• [WORK INSTRUCTION]:
Starting at the line below holding "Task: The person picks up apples" and stopping at the line holding "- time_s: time", print every line exactly, both ends included, and leave the rest out.

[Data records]
☆ ☆ ☆ ☆ ☆

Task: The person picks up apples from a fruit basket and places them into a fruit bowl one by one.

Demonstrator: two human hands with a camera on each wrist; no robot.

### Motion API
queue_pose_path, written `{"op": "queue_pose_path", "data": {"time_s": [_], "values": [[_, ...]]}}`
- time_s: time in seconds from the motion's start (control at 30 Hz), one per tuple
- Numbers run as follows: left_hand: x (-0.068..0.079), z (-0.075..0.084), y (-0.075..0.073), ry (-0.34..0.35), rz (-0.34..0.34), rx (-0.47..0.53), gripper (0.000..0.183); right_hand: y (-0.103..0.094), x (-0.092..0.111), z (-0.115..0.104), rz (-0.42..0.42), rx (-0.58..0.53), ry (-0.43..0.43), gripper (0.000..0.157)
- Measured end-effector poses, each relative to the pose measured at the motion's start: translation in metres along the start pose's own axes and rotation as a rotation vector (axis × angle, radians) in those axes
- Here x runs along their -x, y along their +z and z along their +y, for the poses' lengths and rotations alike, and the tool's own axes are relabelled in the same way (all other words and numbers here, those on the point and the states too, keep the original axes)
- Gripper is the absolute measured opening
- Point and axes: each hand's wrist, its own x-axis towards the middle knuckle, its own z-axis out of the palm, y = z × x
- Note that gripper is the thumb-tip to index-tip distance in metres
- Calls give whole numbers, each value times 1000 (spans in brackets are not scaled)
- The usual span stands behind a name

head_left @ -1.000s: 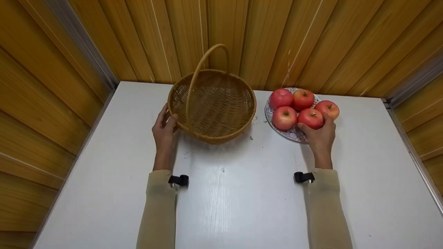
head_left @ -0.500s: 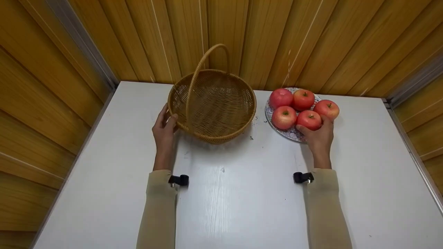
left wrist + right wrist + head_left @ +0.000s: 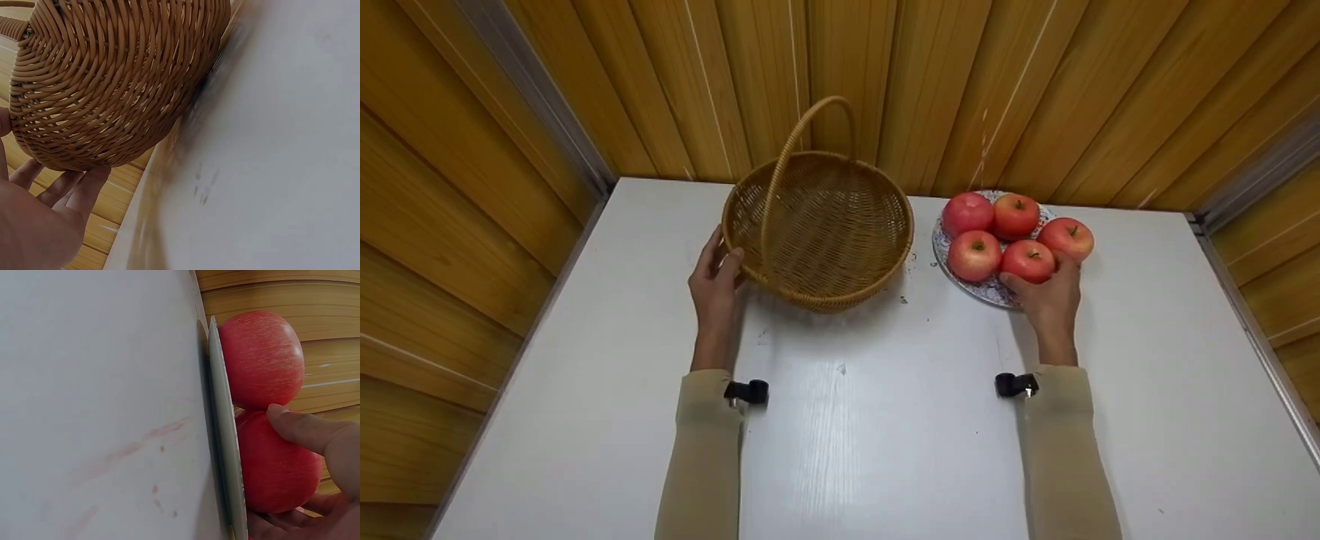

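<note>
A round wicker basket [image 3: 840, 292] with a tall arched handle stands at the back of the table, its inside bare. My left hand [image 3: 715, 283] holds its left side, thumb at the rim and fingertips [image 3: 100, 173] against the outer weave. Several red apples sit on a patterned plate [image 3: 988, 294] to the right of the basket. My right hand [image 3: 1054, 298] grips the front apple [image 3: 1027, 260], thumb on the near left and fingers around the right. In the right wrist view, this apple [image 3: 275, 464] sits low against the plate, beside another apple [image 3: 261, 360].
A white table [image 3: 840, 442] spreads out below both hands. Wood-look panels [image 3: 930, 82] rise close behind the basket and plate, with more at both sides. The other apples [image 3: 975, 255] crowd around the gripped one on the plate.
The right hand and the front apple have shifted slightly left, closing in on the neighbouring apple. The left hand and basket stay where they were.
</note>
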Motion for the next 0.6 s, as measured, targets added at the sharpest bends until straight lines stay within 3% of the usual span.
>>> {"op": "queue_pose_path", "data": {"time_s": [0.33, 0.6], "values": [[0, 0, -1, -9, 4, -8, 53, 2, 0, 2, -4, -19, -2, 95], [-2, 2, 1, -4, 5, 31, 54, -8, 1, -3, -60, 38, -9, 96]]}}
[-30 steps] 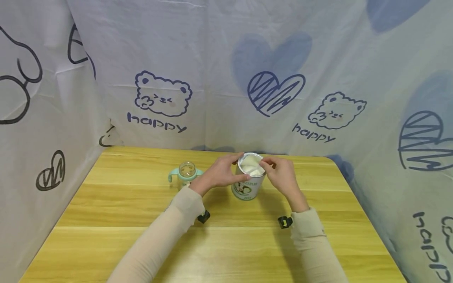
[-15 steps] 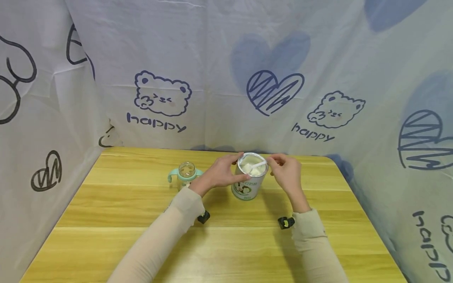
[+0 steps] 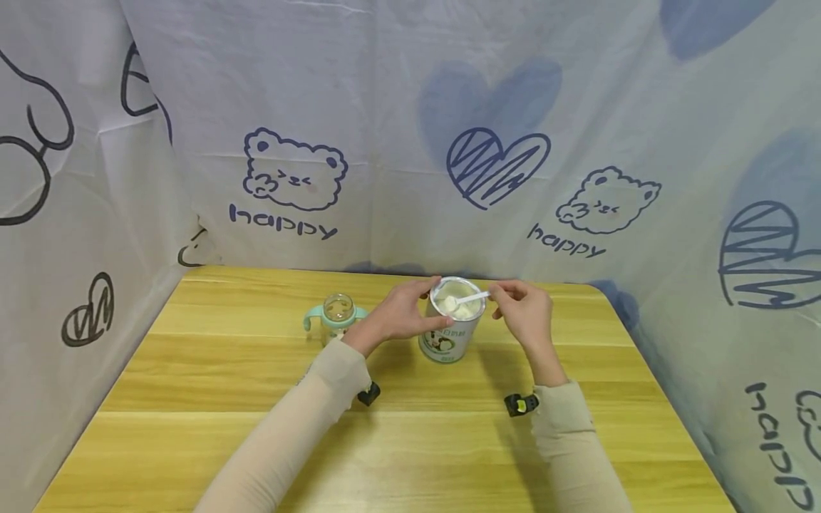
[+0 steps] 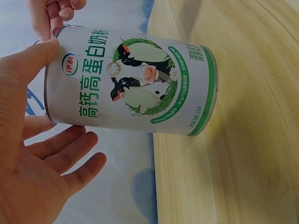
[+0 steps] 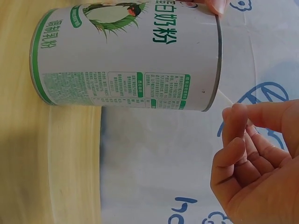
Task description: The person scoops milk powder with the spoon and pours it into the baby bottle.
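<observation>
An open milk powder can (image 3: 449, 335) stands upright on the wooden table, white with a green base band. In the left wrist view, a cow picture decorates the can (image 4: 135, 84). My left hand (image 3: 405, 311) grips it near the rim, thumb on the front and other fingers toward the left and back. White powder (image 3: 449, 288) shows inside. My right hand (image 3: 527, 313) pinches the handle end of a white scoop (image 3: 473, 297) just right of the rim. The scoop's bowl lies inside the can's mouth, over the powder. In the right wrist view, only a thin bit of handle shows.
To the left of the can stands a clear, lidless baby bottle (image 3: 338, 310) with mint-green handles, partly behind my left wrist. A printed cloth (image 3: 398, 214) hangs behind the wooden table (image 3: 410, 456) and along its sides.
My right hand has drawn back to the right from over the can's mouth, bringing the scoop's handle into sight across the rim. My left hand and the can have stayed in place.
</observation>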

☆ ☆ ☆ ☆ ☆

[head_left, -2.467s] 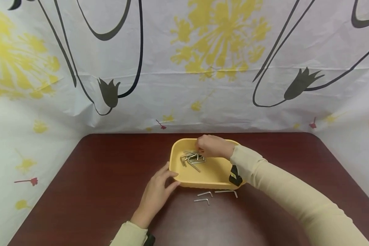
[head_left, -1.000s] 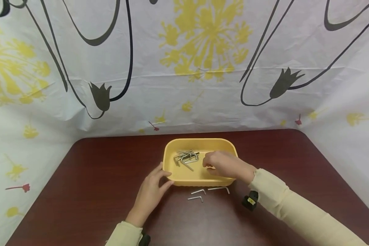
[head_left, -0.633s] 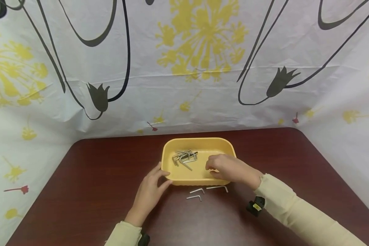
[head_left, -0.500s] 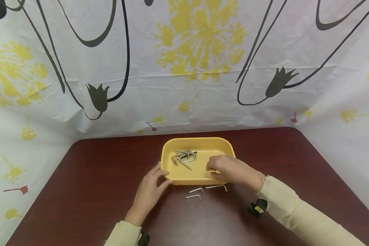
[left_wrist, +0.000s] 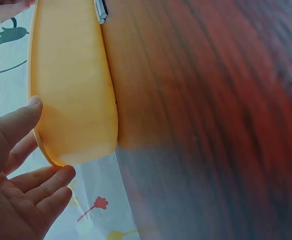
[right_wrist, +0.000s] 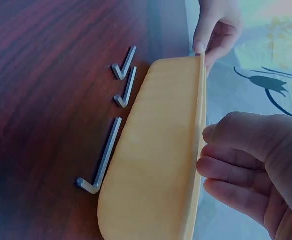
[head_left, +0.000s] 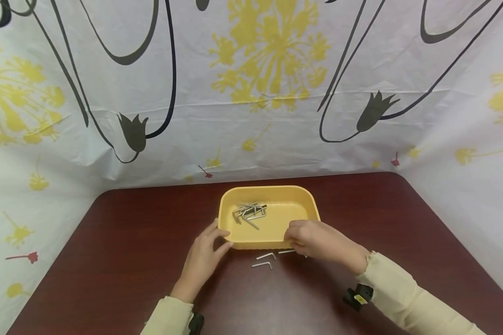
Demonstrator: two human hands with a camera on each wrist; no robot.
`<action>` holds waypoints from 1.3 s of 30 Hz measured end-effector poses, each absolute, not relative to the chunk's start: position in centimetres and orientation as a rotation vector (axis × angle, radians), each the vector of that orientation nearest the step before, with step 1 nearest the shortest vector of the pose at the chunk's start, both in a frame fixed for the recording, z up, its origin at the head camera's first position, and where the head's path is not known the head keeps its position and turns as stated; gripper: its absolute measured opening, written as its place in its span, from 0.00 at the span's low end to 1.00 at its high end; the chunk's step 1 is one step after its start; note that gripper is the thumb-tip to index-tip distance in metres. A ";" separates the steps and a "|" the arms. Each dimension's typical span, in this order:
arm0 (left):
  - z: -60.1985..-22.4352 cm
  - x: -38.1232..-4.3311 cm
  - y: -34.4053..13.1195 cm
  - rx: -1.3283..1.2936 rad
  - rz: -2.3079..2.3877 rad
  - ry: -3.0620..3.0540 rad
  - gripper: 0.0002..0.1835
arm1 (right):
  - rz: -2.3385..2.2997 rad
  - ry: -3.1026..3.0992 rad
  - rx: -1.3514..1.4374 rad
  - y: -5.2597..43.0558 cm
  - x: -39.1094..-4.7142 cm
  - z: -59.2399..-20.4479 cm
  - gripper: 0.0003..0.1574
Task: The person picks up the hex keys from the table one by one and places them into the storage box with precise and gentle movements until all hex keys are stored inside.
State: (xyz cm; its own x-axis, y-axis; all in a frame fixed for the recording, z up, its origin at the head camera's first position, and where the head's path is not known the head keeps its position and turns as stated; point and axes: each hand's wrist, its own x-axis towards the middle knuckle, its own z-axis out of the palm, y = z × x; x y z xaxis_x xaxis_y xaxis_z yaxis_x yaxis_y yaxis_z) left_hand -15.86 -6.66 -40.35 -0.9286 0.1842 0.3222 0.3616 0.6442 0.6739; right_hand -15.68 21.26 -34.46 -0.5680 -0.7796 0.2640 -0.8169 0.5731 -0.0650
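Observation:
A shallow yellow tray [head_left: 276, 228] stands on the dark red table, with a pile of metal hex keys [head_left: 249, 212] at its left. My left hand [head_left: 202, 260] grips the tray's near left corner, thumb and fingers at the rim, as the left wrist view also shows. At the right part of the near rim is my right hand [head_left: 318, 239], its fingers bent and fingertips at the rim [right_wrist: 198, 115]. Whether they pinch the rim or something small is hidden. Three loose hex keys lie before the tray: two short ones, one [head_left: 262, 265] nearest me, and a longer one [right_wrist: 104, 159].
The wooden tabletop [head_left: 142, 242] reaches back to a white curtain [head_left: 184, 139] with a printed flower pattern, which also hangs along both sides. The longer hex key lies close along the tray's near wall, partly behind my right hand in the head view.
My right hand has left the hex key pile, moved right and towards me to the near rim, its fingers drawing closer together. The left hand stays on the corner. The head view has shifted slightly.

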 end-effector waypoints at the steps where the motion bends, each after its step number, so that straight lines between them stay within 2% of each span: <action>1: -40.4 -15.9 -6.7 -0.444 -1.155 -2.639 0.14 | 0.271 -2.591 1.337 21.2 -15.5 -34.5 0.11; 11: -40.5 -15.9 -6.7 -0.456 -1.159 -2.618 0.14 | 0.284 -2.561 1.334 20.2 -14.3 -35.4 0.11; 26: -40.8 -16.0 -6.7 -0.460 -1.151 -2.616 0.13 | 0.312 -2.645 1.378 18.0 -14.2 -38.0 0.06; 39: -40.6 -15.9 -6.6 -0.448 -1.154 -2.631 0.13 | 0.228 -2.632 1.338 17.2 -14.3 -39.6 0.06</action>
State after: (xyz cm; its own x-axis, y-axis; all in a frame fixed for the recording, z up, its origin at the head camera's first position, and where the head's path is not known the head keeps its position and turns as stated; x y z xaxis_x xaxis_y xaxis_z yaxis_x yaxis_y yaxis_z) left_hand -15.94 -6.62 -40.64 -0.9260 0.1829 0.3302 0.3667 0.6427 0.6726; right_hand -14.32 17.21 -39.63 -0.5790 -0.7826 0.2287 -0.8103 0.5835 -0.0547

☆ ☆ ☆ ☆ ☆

• [YOUR RESPONSE]:
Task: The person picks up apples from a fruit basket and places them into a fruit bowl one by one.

Demonstrator: two human hands with a camera on each wrist; no robot.

### Motion API
queue_pose_path, written `{"op": "queue_pose_path", "data": {"time_s": [_], "values": [[_, ...]]}}`
- time_s: time in seconds from the motion's start (control at 30 Hz), one per tuple

This exercise is now finished.